▶ **WHAT YOU HAVE TO DO**
An exact copy of all the data is the required output.

**********

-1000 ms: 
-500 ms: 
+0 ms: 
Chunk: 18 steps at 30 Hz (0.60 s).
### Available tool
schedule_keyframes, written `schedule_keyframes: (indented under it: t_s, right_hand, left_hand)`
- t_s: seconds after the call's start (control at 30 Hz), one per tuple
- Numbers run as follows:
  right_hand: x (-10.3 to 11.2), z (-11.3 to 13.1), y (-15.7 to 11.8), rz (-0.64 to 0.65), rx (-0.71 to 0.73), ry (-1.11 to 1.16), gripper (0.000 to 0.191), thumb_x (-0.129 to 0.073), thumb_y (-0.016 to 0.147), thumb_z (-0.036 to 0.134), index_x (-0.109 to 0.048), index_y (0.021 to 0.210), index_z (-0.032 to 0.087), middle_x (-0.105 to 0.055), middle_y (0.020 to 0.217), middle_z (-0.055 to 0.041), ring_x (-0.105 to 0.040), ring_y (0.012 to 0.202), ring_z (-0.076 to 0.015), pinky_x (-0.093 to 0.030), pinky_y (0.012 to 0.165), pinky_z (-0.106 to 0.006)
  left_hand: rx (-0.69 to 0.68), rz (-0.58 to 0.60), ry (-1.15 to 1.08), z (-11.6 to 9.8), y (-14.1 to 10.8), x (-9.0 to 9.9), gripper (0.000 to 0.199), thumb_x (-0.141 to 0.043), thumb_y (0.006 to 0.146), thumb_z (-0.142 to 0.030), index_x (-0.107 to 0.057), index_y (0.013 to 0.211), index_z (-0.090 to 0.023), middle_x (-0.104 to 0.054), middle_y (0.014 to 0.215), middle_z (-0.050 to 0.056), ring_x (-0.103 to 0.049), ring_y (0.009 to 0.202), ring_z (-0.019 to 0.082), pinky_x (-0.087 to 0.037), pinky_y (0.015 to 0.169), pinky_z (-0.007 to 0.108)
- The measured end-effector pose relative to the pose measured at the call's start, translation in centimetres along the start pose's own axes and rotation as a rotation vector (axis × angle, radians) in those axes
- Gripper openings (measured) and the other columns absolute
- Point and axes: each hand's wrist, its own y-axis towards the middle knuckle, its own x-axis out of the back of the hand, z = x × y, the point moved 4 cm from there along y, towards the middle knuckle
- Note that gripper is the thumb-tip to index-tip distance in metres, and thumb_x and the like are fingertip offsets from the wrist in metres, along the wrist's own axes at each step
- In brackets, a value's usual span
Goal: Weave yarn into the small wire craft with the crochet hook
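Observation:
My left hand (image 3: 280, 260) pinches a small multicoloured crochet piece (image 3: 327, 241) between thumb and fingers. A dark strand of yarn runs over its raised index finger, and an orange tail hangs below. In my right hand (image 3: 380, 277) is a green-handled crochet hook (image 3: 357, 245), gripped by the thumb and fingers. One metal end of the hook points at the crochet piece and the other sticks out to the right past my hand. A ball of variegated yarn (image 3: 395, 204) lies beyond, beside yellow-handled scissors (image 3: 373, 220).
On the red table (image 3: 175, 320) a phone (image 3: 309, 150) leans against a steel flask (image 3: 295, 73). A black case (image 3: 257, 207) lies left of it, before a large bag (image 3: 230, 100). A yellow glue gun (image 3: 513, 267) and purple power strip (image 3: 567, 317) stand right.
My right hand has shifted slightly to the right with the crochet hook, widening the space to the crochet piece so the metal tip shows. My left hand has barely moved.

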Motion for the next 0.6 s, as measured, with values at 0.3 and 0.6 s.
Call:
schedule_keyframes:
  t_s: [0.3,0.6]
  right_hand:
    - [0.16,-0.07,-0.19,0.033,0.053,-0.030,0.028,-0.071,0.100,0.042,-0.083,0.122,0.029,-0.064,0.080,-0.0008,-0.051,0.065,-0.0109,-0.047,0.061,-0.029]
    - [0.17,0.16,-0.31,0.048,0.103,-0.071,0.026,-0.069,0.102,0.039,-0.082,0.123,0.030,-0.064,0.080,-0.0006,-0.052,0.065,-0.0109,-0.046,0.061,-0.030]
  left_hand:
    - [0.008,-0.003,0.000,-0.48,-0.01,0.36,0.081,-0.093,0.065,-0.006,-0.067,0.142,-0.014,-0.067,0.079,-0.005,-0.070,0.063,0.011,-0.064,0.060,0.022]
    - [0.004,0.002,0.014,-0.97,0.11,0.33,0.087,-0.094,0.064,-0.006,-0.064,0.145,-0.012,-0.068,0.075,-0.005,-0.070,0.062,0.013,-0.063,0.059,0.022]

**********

▶ **THE ANSWER**
-1000 ms: 
-500 ms: 
+0 ms: 
Chunk: 18 steps at 30 Hz (0.60 s).
### Available tool
schedule_keyframes, written `schedule_keyframes: (indented under it: t_s, right_hand, left_hand)`
- t_s: seconds after the call's start (control at 30 Hz), one per tuple
- Numbers run as follows:
  right_hand: x (-10.3 to 11.2), z (-11.3 to 13.1), y (-15.7 to 11.8), rz (-0.64 to 0.65), rx (-0.71 to 0.73), ry (-1.11 to 1.16), gripper (0.000 to 0.191), thumb_x (-0.129 to 0.073), thumb_y (-0.016 to 0.147), thumb_z (-0.036 to 0.134), index_x (-0.109 to 0.048), index_y (0.021 to 0.210), index_z (-0.032 to 0.087), middle_x (-0.105 to 0.055), middle_y (0.020 to 0.217), middle_z (-0.055 to 0.041), ring_x (-0.105 to 0.040), ring_y (0.012 to 0.202), ring_z (-0.076 to 0.015), pinky_x (-0.093 to 0.030), pinky_y (0.012 to 0.165), pinky_z (-0.106 to 0.006)
  left_hand: rx (-0.69 to 0.68), rz (-0.58 to 0.60), ry (-1.15 to 1.08), z (-11.6 to 9.8), y (-14.1 to 10.8), x (-9.0 to 9.9), gripper (0.000 to 0.199), thumb_x (-0.141 to 0.043), thumb_y (0.006 to 0.146), thumb_z (-0.142 to 0.030), index_x (-0.107 to 0.057), index_y (0.013 to 0.211), index_z (-0.090 to 0.023), middle_x (-0.104 to 0.054), middle_y (0.014 to 0.215), middle_z (-0.050 to 0.056), ring_x (-0.103 to 0.049), ring_y (0.009 to 0.202), ring_z (-0.019 to 0.082), pinky_x (-0.087 to 0.037), pinky_y (0.015 to 0.169), pinky_z (-0.007 to 0.108)
- The measured end-effector pose relative to the pose measured at the call's start, translation in centimetres along the start pose's own axes and rotation as a rotation vector (axis × angle, radians) in those axes
- Gripper openings (measured) and the other columns absolute
- Point and axes: each hand's wrist, its own y-axis towards the middle knuckle, its own x-axis out of the back of the hand, z = x × y, the point moved 4 cm from there along y, towards the middle knuckle
- Note that gripper is the thumb-tip to index-tip distance in metres, and thumb_x and the like are fingertip offsets from the wrist in metres, along the wrist's own axes at each step
- In brackets, a value's usual span
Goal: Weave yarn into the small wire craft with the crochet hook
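Observation:
My left hand (image 3: 280, 260) pinches a small multicoloured crochet piece (image 3: 327, 241) between thumb and fingers. A dark strand of yarn runs over its raised index finger, and an orange tail hangs below. In my right hand (image 3: 380, 277) is a green-handled crochet hook (image 3: 357, 245), gripped by the thumb and fingers. One metal end of the hook points at the crochet piece and the other sticks out to the right past my hand. A ball of variegated yarn (image 3: 395, 204) lies beyond, beside yellow-handled scissors (image 3: 373, 220).
On the red table (image 3: 175, 320) a phone (image 3: 309, 150) leans against a steel flask (image 3: 295, 73). A black case (image 3: 257, 207) lies left of it, before a large bag (image 3: 230, 100). A yellow glue gun (image 3: 513, 267) and purple power strip (image 3: 567, 317) stand right.
My right hand has shifted slightly to the right with the crochet hook, widening the space to the crochet piece so the metal tip shows. My left hand has barely moved.
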
Motion for the next 0.6 s, as measured, with values at 0.3 and 0.6 s.
Call:
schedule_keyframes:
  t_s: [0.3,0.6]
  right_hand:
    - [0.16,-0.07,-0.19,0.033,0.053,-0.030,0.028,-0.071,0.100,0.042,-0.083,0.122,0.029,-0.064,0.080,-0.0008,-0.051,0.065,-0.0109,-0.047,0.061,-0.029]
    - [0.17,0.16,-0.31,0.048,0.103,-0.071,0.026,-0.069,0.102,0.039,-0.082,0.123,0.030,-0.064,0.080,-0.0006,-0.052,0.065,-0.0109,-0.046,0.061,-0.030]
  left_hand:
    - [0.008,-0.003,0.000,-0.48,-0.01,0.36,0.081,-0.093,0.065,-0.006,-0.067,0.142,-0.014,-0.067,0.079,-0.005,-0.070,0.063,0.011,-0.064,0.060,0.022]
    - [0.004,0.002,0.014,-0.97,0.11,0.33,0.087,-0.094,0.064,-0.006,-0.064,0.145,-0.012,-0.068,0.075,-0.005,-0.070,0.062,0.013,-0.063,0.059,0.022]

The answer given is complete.